REQUIREMENT: The reply consists of one number only: how many lines in the listing below contain the word "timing".

AVAILABLE DATA:
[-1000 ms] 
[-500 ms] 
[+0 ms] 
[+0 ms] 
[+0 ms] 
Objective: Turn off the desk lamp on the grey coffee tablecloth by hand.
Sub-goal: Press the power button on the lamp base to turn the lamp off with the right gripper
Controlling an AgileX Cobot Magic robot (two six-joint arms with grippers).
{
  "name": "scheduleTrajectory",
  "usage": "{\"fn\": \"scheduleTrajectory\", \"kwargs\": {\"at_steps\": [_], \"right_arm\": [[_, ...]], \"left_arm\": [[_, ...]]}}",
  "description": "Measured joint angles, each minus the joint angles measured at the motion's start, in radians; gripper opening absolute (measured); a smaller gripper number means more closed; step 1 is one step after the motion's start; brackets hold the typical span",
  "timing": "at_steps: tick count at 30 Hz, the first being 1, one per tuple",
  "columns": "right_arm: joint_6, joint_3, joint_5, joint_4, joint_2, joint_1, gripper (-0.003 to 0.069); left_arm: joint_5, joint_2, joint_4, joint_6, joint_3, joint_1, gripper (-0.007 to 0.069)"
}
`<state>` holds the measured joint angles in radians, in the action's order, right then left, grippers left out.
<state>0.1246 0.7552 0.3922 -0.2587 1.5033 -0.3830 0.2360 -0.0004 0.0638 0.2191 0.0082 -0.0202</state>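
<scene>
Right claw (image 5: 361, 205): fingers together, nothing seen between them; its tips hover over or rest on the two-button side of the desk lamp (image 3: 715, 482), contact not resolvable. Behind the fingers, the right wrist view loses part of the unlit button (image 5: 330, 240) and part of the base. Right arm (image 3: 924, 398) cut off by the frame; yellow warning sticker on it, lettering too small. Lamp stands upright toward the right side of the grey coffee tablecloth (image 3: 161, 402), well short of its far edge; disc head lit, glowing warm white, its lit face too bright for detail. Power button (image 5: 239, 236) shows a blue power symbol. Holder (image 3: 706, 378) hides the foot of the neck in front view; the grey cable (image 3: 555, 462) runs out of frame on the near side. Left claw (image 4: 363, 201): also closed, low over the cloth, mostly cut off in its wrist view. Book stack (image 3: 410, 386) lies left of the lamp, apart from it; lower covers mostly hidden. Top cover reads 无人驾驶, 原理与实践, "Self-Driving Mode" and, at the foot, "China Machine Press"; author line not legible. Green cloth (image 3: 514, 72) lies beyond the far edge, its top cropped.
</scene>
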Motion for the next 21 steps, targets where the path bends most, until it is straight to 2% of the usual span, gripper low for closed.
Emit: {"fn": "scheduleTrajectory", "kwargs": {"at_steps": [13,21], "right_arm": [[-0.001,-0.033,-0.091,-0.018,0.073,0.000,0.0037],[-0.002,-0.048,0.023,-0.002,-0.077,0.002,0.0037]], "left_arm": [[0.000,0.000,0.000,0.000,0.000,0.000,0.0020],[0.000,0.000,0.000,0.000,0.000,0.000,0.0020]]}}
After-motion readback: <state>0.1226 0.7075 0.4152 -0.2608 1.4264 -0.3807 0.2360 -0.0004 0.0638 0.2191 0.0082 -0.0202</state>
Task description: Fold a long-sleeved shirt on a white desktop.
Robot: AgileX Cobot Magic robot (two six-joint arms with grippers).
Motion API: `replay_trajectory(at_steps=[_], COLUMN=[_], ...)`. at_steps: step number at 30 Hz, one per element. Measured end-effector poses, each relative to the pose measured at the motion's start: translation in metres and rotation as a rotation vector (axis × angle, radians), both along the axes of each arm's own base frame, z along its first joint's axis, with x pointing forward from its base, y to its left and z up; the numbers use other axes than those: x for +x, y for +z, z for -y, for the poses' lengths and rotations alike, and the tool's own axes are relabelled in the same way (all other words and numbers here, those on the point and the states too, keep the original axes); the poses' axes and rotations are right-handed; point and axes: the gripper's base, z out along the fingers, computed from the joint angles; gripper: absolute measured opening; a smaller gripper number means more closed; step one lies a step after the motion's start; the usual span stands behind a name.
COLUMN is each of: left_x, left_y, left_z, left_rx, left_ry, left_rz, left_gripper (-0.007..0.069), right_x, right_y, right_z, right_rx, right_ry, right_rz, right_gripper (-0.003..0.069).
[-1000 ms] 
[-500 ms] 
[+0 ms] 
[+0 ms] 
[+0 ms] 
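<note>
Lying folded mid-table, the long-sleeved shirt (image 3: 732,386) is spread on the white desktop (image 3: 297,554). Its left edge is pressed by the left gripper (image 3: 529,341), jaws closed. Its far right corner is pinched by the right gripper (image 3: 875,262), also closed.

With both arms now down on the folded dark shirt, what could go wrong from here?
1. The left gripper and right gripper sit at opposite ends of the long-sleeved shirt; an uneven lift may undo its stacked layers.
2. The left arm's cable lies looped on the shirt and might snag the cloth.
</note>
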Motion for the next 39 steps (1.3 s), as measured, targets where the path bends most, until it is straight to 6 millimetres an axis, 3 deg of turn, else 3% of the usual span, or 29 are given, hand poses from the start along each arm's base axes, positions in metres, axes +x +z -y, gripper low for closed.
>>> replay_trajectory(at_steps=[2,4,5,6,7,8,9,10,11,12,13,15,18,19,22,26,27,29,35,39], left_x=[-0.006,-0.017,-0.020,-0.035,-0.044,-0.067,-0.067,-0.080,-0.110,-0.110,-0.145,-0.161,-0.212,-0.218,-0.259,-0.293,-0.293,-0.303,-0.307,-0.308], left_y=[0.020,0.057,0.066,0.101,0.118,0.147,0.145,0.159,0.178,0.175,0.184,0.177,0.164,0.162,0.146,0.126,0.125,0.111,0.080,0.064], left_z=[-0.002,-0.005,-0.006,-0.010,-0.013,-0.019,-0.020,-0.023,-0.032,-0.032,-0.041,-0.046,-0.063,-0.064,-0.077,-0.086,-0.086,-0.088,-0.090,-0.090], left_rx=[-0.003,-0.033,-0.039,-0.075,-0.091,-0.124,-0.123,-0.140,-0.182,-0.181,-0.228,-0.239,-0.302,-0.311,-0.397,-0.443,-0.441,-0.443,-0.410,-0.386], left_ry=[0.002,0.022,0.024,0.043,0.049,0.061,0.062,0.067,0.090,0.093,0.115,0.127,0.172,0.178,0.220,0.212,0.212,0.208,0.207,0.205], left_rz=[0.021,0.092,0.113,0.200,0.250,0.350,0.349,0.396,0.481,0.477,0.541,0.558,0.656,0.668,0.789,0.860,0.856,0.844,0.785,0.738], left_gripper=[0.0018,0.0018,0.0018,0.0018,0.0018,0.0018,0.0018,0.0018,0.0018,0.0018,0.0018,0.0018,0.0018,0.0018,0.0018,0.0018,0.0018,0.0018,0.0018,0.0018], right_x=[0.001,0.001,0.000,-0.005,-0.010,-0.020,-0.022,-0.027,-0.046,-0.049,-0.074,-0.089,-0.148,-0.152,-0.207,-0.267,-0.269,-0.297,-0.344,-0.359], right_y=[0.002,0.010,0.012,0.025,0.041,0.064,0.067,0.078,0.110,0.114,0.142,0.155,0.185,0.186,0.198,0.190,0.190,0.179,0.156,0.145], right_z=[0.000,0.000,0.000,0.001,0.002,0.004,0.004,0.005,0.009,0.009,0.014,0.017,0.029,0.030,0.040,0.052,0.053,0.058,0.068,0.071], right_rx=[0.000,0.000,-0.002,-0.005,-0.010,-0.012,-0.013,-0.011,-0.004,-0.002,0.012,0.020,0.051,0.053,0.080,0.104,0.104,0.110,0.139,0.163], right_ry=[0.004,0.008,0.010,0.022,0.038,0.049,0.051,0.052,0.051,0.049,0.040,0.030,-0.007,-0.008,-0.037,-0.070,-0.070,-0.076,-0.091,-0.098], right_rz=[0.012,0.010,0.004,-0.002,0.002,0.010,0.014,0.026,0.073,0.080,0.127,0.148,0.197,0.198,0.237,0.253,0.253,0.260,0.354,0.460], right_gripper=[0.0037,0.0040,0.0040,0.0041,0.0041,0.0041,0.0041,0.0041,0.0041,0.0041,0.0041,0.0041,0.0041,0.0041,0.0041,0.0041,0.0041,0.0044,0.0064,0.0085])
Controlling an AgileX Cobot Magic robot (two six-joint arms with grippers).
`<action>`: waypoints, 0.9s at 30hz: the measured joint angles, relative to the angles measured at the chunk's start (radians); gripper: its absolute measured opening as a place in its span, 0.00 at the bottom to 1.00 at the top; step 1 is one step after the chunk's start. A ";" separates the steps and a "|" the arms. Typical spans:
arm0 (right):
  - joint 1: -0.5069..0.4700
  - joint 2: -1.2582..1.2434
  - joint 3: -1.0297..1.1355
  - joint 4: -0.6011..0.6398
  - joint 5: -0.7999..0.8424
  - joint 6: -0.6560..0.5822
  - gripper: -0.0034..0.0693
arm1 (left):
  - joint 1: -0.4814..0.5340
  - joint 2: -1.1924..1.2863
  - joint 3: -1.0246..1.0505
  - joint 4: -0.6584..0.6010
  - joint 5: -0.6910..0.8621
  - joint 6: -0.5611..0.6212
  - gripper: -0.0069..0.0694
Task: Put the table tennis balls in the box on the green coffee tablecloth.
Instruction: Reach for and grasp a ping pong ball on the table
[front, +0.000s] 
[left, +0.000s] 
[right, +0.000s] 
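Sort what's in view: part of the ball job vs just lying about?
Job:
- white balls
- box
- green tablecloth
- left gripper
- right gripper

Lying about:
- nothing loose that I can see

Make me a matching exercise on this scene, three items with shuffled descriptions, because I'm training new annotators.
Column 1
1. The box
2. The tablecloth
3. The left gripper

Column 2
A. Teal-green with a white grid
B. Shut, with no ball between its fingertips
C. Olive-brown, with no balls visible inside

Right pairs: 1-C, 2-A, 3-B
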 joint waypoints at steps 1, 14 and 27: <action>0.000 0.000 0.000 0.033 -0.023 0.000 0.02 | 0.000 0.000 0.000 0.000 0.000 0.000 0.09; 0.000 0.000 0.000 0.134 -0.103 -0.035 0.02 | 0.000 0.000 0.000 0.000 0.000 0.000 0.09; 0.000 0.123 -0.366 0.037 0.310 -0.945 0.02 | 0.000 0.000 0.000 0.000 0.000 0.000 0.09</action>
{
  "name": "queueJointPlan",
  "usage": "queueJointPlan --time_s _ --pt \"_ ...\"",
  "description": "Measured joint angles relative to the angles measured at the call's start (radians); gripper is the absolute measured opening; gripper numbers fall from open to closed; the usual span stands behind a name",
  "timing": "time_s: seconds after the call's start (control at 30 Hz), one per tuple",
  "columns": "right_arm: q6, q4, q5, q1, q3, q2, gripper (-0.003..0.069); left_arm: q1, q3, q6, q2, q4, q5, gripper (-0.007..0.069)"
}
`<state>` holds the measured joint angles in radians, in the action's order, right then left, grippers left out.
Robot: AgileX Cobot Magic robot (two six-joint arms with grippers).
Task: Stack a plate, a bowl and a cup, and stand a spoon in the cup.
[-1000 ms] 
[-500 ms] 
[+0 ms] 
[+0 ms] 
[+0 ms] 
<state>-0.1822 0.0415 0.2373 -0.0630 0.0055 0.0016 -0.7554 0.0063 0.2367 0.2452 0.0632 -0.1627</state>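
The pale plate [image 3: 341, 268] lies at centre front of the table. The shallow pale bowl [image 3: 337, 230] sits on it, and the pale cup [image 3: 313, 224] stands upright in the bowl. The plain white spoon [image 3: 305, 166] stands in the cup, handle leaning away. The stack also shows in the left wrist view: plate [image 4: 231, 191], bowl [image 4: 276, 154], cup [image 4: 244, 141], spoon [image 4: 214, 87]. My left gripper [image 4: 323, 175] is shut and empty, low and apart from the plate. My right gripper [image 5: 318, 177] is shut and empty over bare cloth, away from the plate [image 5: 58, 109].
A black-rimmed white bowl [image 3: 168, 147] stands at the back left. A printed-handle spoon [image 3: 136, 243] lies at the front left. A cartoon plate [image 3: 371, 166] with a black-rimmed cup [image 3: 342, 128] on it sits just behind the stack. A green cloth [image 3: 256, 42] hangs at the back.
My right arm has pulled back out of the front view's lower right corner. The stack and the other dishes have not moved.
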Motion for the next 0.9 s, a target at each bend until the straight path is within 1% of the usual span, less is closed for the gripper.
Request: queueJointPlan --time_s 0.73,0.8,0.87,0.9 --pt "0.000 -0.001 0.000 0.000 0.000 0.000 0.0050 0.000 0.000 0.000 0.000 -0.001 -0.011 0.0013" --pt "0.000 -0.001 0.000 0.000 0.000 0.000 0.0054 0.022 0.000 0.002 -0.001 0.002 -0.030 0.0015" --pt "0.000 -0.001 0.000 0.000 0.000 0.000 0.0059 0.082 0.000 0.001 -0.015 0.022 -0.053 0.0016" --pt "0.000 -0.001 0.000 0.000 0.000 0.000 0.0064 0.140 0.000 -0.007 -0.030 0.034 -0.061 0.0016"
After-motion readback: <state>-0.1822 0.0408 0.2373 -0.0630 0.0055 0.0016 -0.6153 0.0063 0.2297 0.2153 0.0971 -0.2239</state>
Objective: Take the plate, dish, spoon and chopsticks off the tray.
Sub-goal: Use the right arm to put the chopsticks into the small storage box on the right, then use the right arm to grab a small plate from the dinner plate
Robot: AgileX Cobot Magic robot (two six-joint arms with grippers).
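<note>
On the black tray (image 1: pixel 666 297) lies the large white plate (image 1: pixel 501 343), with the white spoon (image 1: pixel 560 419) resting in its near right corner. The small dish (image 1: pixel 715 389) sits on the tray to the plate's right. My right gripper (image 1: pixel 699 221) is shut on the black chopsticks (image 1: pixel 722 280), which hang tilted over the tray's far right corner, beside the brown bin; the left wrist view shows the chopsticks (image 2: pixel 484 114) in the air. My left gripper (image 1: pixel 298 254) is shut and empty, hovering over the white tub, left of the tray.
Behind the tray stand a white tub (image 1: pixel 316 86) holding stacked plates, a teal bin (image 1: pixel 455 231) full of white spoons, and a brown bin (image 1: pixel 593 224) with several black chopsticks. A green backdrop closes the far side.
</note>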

ANSWER SECTION: 2